7 Pasos para comunicarte sin envidia

  1. Asúmela como un sentimiento negativo y dañino.
  2. Reconoce en qué momentos y con quién experimentas envidia.
  3. Salte de la caja y comienza a celebrar los éxitos del otro, sin criticarlo.
  4. Ten calma y no sufras ni sientas ira por los logros de “alguien”.
  5. Apréciate y valórate a tí mismo, sin competir ni rivalizar, ni compararte, ni copiar a nadie.
  6. Espera tus propios éxitos con confianza en el amor de Dios para tí (Si no lo sientes, abre tu corazón para vivirlo).
  7. Enfócate en todo lo bueno, amable, interesante, talentoso, virtuoso, que te hace único y con lo que puedes servir a los demás. ¡Y avanza por lo tuyo!

Cuando tú produces la envidia

Puede ser que te encuentres en el caso contrario y que seas tú quien produces y despiertas la envidia de los demás. Así como le sucedió a Abel, a José, a David y al mismo Jesús.  Así como le pasa a los que logran éxito y cuentan con cierto carisma especial, belleza, riqueza o inteligencia notable, que los vuelve envidiables y los lleva a sufrir el acoso permanente de los envidiosos con baja auto estima.

En ese caso, mi sugerencia es:  mantén claros a los envidiosos, descúbrelos, identifícalos rápido, sin dejarte volver un resentido por sus exasperantes artimañas.
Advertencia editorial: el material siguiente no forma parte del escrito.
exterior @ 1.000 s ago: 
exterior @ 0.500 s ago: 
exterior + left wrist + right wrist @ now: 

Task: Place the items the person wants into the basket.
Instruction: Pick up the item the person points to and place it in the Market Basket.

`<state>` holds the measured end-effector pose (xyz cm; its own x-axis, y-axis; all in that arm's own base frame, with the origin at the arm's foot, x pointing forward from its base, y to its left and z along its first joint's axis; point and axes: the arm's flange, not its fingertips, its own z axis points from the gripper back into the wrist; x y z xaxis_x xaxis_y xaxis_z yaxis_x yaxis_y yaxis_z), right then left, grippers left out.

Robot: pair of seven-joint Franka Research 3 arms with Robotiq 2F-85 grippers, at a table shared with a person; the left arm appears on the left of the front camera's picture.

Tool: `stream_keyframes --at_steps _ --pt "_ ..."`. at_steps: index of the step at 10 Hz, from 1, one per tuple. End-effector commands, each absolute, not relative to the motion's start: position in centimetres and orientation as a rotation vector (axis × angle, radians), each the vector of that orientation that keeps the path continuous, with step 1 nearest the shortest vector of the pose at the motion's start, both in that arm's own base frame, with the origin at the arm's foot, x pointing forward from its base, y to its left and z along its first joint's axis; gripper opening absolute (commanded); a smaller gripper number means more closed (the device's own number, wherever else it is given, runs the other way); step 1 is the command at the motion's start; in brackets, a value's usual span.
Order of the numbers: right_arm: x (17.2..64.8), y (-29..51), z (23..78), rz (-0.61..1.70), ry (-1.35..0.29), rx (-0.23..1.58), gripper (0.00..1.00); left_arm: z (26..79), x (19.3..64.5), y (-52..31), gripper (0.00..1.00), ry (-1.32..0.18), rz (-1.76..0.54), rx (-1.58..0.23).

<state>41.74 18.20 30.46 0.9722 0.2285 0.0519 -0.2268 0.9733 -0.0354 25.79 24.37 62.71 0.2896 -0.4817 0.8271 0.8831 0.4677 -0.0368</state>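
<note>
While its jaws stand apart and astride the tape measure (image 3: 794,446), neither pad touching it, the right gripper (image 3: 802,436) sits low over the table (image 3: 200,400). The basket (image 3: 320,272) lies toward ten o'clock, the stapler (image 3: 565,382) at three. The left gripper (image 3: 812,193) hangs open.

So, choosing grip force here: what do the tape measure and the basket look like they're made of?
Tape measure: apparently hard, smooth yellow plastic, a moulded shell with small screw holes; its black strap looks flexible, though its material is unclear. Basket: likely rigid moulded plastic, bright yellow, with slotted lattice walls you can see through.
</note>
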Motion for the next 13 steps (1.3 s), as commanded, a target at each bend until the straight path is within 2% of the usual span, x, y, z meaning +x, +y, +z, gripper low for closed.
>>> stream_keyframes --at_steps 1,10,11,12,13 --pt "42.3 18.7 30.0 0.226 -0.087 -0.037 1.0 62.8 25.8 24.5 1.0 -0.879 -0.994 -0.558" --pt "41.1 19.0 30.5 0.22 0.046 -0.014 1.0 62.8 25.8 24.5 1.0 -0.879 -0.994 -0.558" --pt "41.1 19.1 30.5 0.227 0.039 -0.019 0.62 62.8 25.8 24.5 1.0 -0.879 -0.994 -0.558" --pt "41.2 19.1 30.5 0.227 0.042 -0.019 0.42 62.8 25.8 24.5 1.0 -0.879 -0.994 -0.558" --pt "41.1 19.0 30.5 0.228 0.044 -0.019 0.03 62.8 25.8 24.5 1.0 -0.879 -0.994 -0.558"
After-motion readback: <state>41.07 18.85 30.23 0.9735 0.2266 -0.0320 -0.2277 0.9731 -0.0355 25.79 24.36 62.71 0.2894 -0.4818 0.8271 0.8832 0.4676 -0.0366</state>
Los 7 NO que debes seguir, si eres tú el envidiado

  • No cuentes tus sueños y proyectos.
  • No te dejes manipular por el desprecio de los envidiosos.
  • No permitas que se te dañe el corazón con su aspaviento, agresion o simulación verbal.
  • No creas las mentiras que dicen de ti. Ten claro quién eres.
  • No le des interlocución a los envidiosos que te quieren hacer daño.
  • No caigas en la trampa de la falsa superioridad de quien te quiere humillar por envidia. Mantén la humildad a toda costa.
  • No te exasperes ni enfurezcas cuando te emulen o copien. Si te imitan, es porque eres bueno. Y tu tienes mucho más para dar, con una Comunicación saludable.